## WHAT THIS TASK INVOLVES
Retype, exactly as they stand, the lines from the start of the data to the line that contains "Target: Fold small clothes", both ends included. Leave the pictures out.

## EXERCISE DATA
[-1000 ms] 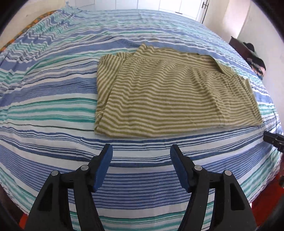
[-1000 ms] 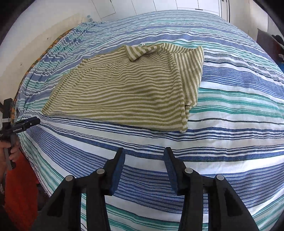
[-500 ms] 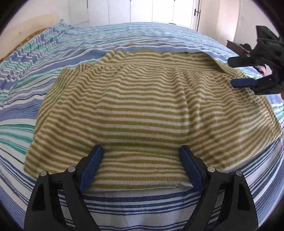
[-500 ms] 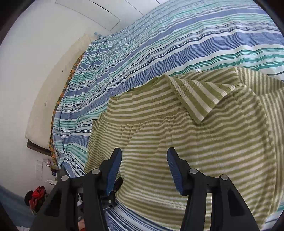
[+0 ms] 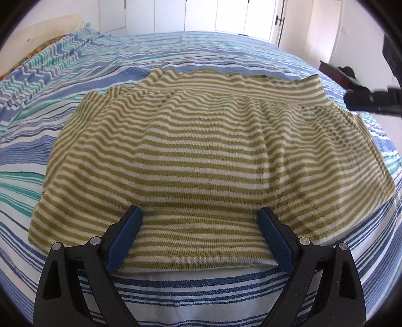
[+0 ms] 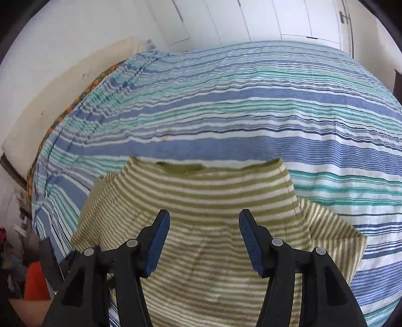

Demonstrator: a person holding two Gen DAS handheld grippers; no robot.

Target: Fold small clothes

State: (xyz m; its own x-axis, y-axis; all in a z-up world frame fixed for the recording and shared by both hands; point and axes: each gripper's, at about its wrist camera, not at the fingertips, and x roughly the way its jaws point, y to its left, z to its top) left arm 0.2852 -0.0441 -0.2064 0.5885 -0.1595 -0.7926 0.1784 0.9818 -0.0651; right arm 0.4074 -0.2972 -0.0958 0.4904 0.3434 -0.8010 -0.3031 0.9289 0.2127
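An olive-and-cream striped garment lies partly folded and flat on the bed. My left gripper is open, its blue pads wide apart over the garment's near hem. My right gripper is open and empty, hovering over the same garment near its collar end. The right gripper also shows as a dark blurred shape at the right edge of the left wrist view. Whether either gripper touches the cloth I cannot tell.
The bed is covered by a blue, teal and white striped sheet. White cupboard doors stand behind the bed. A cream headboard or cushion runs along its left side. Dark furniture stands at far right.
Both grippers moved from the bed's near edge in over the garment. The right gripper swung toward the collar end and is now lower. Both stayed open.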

## ANSWER TO THIS PROBLEM
[-1000 ms] 
[-1000 ms] 
[-500 ms] 
[-500 ms] 
[+0 ms] 
[+0 ms] 

Demonstrator: a person holding two Gen DAS handheld grippers; no robot.

Target: Fold small clothes

Besides this answer, nothing more is needed.